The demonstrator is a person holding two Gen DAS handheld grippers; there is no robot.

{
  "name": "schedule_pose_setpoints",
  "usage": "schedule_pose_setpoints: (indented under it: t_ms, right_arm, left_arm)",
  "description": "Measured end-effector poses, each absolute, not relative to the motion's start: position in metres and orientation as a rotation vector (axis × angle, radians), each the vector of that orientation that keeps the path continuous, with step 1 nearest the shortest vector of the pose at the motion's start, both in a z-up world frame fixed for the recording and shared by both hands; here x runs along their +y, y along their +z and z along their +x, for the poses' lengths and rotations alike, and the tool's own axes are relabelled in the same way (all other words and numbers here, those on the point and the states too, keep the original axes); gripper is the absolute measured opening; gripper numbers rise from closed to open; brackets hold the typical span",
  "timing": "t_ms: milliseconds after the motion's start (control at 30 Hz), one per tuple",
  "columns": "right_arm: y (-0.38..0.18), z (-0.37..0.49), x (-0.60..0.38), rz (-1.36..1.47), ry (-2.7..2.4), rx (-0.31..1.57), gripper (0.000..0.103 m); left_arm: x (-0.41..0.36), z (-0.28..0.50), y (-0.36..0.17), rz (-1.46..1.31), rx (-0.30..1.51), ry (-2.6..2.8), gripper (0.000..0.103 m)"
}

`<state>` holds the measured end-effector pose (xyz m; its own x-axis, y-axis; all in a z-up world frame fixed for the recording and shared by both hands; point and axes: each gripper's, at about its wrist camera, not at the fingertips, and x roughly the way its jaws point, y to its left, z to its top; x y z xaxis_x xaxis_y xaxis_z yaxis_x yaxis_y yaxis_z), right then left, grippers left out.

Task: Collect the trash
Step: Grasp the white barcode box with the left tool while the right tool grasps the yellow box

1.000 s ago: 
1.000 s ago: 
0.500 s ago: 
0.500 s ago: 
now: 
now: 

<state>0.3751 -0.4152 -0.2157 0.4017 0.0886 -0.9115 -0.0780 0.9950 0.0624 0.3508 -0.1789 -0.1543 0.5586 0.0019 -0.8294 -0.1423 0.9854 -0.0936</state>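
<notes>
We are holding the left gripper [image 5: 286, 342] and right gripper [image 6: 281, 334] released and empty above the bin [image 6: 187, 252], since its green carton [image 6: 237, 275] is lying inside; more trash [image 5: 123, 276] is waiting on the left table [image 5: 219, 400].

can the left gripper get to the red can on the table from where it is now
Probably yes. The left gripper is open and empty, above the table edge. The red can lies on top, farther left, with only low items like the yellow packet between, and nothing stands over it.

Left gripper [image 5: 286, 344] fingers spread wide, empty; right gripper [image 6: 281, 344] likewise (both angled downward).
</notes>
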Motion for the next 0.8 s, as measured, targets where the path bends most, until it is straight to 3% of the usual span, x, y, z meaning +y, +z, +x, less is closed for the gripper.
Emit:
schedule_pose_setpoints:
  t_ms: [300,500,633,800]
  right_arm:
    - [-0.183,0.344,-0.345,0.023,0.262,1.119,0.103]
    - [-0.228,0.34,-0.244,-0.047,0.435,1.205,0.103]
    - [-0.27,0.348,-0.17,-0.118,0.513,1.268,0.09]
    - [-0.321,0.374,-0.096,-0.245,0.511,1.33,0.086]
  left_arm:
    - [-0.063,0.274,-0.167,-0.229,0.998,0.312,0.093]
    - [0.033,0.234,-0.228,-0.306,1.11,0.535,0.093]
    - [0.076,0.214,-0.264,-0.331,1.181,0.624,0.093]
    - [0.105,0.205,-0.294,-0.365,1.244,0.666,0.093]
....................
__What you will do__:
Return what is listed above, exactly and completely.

__Output below__:
The demonstrator is a person holding two Gen DAS handheld grippers; there is no robot.

{
  "name": "schedule_pose_setpoints",
  "usage": "schedule_pose_setpoints: (indented under it: t_ms, right_arm, left_arm)",
  "description": "Measured end-effector poses, each absolute, not relative to the motion's start: position in metres and orientation as a rotation vector (axis × angle, radians), each the vector of that orientation that keeps the path continuous, with step 1 nearest the shortest vector of the pose at the motion's start, both in a z-up world frame fixed for the recording and shared by both hands; here x runs along their +y, y along their +z and z along their +x, for the poses' lengths and rotations alike, and the tool's own axes are relabelled in the same way (all other words and numbers here, those on the point and the states too, keep the original axes); gripper is the absolute measured opening; gripper numbers rise from closed to open; brackets hold the typical span",
  "timing": "t_ms: milliseconds after the motion's start (control at 30 Hz), one per tuple",
  "columns": "right_arm: y (-0.38..0.18), z (-0.37..0.49), x (-0.60..0.38), rz (-1.36..1.47), ry (-2.7..2.4), rx (-0.31..1.57), gripper (0.000..0.103 m); left_arm: x (-0.41..0.36), z (-0.28..0.50), y (-0.36..0.17), rz (-1.46..1.31), rx (-0.30..1.51), ry (-2.6..2.8), gripper (0.000..0.103 m)"
}

`<state>` holds the measured end-effector pose (xyz m; its own x-axis, y-axis; all in a z-up world frame fixed for the recording and shared by both hands; point and axes: each gripper's, at about its wrist camera, not at the fingertips, and x roughly the way its jaws point, y to its left, z to its top; x y z xaxis_x xaxis_y xaxis_z yaxis_x yaxis_y yaxis_z), right then left, grippers left out.

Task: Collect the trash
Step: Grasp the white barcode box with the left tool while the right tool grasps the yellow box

1.000 s ago: 
1.000 s ago: 
0.500 s ago: 
0.500 s ago: 
now: 
now: 

<state>0.3751 -0.4152 -0.2157 0.4017 0.0886 -0.9115 -0.0780 0.9950 0.0624 0.3508 -0.1789 -0.1543 0.5586 0.0019 -0.8294 -0.1423 0.9854 -0.0936</state>
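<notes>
We are holding the left gripper [image 5: 286, 342] and right gripper [image 6: 281, 334] released and empty above the bin [image 6: 187, 252], since its green carton [image 6: 237, 275] is lying inside; more trash [image 5: 123, 276] is waiting on the left table [image 5: 219, 400].

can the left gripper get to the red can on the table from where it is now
Probably yes. The left gripper is open and empty, above the table edge. The red can lies on top, farther left, with only low items like the yellow packet between, and nothing stands over it.

Left gripper [image 5: 286, 344] fingers spread wide, empty; right gripper [image 6: 281, 344] likewise (both angled downward).
</notes>
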Motion for the next 0.8 s, as measured, targets where the path bends most, until it is straight to 3% of the usual span, x, y, z meaning +y, +z, +x, less is closed for the gripper.
Emit:
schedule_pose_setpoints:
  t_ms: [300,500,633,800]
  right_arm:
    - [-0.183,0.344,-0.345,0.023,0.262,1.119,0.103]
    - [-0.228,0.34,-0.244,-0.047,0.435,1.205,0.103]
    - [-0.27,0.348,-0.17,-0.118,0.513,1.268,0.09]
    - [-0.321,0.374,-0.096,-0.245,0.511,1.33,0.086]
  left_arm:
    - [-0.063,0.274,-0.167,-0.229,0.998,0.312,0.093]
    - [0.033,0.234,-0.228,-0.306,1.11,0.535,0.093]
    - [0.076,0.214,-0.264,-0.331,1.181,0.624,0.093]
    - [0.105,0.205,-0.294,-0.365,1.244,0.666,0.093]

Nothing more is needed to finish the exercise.